Required work:
Nothing in the entries may change when they are transcribed.

+++ Provided entries

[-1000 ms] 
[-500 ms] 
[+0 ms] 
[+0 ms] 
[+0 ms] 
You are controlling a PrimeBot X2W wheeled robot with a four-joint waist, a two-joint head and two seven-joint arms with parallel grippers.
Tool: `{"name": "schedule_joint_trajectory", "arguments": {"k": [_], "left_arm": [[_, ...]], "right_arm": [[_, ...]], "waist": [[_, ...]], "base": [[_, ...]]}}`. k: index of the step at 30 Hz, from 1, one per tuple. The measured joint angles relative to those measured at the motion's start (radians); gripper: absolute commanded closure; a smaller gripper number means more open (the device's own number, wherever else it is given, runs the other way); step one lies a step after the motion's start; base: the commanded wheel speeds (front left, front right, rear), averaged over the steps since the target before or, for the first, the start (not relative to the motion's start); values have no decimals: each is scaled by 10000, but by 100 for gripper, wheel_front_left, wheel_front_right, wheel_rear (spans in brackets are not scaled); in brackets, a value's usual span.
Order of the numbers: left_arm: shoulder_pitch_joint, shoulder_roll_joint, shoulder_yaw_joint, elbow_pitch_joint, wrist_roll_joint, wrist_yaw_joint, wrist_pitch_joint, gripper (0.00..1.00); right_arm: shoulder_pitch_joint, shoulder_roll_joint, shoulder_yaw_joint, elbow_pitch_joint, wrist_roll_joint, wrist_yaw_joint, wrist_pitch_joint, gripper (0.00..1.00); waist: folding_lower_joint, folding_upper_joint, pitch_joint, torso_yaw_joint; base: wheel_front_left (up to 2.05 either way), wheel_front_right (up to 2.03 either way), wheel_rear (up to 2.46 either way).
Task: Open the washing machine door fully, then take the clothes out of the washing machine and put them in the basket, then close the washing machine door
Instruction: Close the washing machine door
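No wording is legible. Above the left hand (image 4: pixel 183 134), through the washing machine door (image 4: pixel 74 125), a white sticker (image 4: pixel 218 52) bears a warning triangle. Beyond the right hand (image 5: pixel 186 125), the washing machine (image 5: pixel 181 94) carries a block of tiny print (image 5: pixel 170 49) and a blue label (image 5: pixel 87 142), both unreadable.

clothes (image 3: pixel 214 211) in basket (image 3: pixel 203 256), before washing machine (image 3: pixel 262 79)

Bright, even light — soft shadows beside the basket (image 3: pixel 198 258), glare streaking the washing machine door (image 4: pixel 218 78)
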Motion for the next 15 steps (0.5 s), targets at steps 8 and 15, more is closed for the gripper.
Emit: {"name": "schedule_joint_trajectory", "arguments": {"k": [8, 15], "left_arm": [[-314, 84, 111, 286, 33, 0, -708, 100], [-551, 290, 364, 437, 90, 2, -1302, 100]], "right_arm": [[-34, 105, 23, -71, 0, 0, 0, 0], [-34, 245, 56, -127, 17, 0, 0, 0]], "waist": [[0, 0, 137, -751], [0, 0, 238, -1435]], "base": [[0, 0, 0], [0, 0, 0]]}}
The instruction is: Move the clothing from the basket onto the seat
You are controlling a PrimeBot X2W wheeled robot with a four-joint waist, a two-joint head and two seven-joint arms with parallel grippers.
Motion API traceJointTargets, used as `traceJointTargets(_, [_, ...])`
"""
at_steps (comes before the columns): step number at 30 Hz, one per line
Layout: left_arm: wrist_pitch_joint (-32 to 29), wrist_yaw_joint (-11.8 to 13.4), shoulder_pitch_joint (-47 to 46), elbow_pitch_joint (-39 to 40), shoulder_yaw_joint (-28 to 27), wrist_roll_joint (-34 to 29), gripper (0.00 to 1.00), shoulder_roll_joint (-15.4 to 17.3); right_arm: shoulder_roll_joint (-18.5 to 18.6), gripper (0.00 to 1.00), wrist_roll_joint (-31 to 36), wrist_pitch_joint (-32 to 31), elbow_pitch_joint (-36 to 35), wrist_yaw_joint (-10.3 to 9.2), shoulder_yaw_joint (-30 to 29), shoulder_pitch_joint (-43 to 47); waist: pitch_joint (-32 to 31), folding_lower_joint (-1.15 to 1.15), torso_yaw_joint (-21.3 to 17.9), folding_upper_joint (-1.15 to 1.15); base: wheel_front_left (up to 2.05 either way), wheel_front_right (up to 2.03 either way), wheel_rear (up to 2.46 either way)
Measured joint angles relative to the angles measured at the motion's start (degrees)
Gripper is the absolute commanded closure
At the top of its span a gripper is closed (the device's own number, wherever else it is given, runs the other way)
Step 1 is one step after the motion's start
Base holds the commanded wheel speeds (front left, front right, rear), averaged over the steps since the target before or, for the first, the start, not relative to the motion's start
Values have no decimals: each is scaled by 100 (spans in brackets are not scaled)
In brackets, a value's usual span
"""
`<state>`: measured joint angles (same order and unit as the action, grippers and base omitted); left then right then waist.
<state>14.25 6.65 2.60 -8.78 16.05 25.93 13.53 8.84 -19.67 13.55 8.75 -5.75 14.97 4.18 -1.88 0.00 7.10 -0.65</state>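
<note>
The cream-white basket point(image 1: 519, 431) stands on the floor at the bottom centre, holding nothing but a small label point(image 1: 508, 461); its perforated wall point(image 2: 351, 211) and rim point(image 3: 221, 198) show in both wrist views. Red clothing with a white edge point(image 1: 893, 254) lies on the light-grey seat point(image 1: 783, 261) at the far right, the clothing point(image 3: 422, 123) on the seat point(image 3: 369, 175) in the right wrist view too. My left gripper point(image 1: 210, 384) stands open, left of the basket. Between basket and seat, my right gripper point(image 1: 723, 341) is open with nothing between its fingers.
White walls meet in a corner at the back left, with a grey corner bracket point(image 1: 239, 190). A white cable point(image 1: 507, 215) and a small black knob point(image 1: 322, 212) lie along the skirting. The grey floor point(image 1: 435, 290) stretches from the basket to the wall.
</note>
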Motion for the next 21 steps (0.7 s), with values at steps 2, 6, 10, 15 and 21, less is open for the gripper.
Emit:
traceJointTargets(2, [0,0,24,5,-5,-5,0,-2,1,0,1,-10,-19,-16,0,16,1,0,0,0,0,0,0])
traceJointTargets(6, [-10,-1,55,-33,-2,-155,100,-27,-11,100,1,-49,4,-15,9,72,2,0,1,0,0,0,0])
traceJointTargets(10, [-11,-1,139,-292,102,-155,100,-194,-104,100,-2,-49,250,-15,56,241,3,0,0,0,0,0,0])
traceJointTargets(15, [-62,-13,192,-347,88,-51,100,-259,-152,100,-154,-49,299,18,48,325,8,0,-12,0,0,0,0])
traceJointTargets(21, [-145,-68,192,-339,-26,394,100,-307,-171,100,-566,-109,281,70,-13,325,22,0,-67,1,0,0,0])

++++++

Exercise solution:
[-1000 ms] 
[-500 ms] 
[+0 ms] 
[+0 ms] 
[+0 ms] 
You are controlling a PrimeBot X2W wheeled robot with a four-joint waist, a two-joint head and two seven-joint arms with parallel grippers.
Tool: `{"name": "schedule_joint_trajectory", "arguments": {"k": [_], "left_arm": [[_, ...]], "right_arm": [[_, ...]], "waist": [[_, ...]], "base": [[_, ...]]}}`. k: index of the step at 30 Hz, from 1, one per tuple. The measured joint angles relative to those measured at the motion's start (radians); gripper: absolute commanded closure; a smaller gripper number means more open (the device's own number, wherever else it is given, runs the other way); step one lies a step after the motion's start; base: the commanded wheel speeds (front left, front right, rear), averaged over the steps since the target before or, for the first, the start (not relative to the motion's start); values have no decimals: each is scaled by 10000, but by 100 for gripper, wheel_front_left, wheel_front_right, wheel_rear (spans in brackets are not scaled); in brackets, a value's usual span.
Order of the numbers: left_arm: shoulder_pitch_joint, shoulder_roll_joint, shoulder_yaw_joint, elbow_pitch_joint, wrist_roll_joint, wrist_yaw_joint, wrist_pitch_joint, gripper (0.00..1.00); right_arm: shoulder_pitch_joint, shoulder_roll_joint, shoulder_yaw_joint, elbow_pitch_joint, wrist_roll_joint, wrist_yaw_joint, wrist_pitch_joint, gripper (0.00..1.00); waist: folding_lower_joint, folding_upper_joint, pitch_joint, torso_yaw_joint; base: wheel_front_left (up to 2.05 either way), wheel_front_right (up to 2.03 either way), wheel_rear (up to 2.46 either way).
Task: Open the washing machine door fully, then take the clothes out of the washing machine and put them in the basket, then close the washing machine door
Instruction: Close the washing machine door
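No wording is legible. Above the left hand (image 4: pixel 183 134), through the washing machine door (image 4: pixel 74 125), a white sticker (image 4: pixel 218 52) bears a warning triangle. Beyond the right hand (image 5: pixel 186 125), the washing machine (image 5: pixel 181 94) carries a block of tiny print (image 5: pixel 170 49) and a blue label (image 5: pixel 87 142), both unreadable.

clothes (image 3: pixel 214 211) in basket (image 3: pixel 203 256), before washing machine (image 3: pixel 262 79)

Bright, even light — soft shadows beside the basket (image 3: pixel 198 258), glare streaking the washing machine door (image 4: pixel 218 78)
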Motion for the next 15 steps (0.5 s), targets at steps 8 and 15, more is closed for the gripper.
Emit: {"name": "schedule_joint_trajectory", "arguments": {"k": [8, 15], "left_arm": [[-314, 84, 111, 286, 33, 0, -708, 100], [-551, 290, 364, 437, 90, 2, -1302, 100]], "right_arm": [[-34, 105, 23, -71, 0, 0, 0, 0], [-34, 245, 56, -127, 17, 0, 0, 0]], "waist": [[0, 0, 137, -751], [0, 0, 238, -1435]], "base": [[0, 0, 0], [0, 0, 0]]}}
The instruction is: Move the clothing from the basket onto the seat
You are controlling a PrimeBot X2W wheeled robot with a four-joint waist, a two-joint head and two seven-joint arms with parallel grippers.
Motion API traceJointTargets, used as `traceJointTargets(_, [_, ...])`
"""
at_steps (comes before the columns): step number at 30 Hz, one per line
Layout: left_arm: wrist_pitch_joint (-32 to 29), wrist_yaw_joint (-11.8 to 13.4), shoulder_pitch_joint (-47 to 46), elbow_pitch_joint (-39 to 40), shoulder_yaw_joint (-28 to 27), wrist_roll_joint (-34 to 29), gripper (0.00 to 1.00), shoulder_roll_joint (-15.4 to 17.3); right_arm: shoulder_roll_joint (-18.5 to 18.6), gripper (0.00 to 1.00), wrist_roll_joint (-31 to 36), wrist_pitch_joint (-32 to 31), elbow_pitch_joint (-36 to 35), wrist_yaw_joint (-10.3 to 9.2), shoulder_yaw_joint (-30 to 29), shoulder_pitch_joint (-43 to 47); waist: pitch_joint (-32 to 31), folding_lower_joint (-1.15 to 1.15), torso_yaw_joint (-21.3 to 17.9), folding_upper_joint (-1.15 to 1.15); base: wheel_front_left (up to 2.05 either way), wheel_front_right (up to 2.03 either way), wheel_rear (up to 2.46 either way)
Measured joint angles relative to the angles measured at the motion's start (degrees)
Gripper is the absolute commanded closure
At the top of its span a gripper is closed (the device's own number, wherever else it is given, runs the other way)
Step 1 is one step after the motion's start
Base holds the commanded wheel speeds (front left, front right, rear), averaged over the steps since the target before or, for the first, the start, not relative to the motion's start
Values have no decimals: each is scaled by 100 (spans in brackets are not scaled)
In brackets, a value's usual span
"""
`<state>`: measured joint angles (same order and unit as the action, grippers and base omitted); left then right then waist.
<state>14.25 6.65 2.60 -8.78 16.05 25.93 13.53 8.84 -19.67 13.55 8.75 -5.75 14.97 4.18 -1.88 0.00 7.10 -0.65</state>
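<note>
The cream-white basket point(image 1: 519, 431) stands on the floor at the bottom centre, holding nothing but a small label point(image 1: 508, 461); its perforated wall point(image 2: 351, 211) and rim point(image 3: 221, 198) show in both wrist views. Red clothing with a white edge point(image 1: 893, 254) lies on the light-grey seat point(image 1: 783, 261) at the far right, the clothing point(image 3: 422, 123) on the seat point(image 3: 369, 175) in the right wrist view too. My left gripper point(image 1: 210, 384) stands open, left of the basket. Between basket and seat, my right gripper point(image 1: 723, 341) is open with nothing between its fingers.
White walls meet in a corner at the back left, with a grey corner bracket point(image 1: 239, 190). A white cable point(image 1: 507, 215) and a small black knob point(image 1: 322, 212) lie along the skirting. The grey floor point(image 1: 435, 290) stretches from the basket to the wall.
</note>
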Motion for the next 21 steps (0.7 s), with values at steps 2, 6, 10, 15 and 21, less is open for the gripper.
Emit:
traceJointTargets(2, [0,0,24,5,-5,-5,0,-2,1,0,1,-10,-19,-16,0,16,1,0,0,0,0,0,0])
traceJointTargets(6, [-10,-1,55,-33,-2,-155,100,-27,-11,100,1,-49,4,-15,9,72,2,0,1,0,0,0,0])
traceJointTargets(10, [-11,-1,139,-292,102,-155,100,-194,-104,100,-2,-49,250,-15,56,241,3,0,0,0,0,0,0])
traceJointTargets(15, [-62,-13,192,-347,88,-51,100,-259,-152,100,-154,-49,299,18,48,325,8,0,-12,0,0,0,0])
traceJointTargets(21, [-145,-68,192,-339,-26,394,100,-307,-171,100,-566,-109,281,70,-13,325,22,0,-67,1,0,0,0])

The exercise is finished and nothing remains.